Naliya’s body and mind were struck profoundly by the music. It was as if she was made an instrument of new meaning and value she didn’t understand but yearned to claim. She felt courage and faith flow into her, while devotion to her village, family and the Prism’s Light made its dwelling place within, for all the days and nights to come. It was power of a new sort that she felt, if only she knew this was what it was. For now, she only knew to let herself be led by it.
And then the music stopped. Naliya carefully stood up. She caught a glimpse of Zanz as he disappeared into the crowd and he seemed very distant, too far away. The villagers and conveners parted, an opening made. Then came the herd of riverine deer. They stopped before her, the crowd whispering their amazement at such behavior. Naliya followed them out of the great temple room, out of the village, to the forest.
Terl and her father lowered their eyes, fervently and silently prayed for daughter and granddaughter a new prayer.

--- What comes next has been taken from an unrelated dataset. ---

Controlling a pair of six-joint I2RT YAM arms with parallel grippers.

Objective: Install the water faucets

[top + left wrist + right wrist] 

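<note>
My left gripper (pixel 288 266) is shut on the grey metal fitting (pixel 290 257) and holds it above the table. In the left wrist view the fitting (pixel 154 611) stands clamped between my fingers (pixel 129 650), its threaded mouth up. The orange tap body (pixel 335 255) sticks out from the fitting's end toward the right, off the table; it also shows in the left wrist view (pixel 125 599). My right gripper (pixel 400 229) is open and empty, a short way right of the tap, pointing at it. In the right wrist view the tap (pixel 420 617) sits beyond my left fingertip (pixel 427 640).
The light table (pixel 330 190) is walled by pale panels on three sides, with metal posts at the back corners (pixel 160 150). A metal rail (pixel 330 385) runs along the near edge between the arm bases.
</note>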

Blessings on Naliya’s flesh and soul, and blessings on her mind and heart for the Changing is begun, the Changing is begun.
Note to Readers:
(This is Part 2 of “The Convening”; Part 1 was posted last week. I am not certain I will go on with it in the WordPress posts, but if there is interest, I may add Part 3 here, as there is much more to happen in the journey into the Rumsfeldt Barriers, it seems. It has been a fun story thus far for me to write, either way! Let me know if it seems worth continuing a bit.
Please do not share this story without express permission from this writer, as well as all other writing posted. It is copyrighted by this author as noted on blog. Thank you kindly.)
A fascinating story with your trademark wonderfully descriptive writing. And a marvellous photo.
I appreciate the positive comments, Derrick. The photo was shadows cast on my living room wall–coming through a large window.
So well seen
Wonderfully written. I couldn’t lift my eyes off, so so engrossing and feels so real, my day’s made. Thanks…
Thanks– happy to hear this–glad it made your day a nicer one!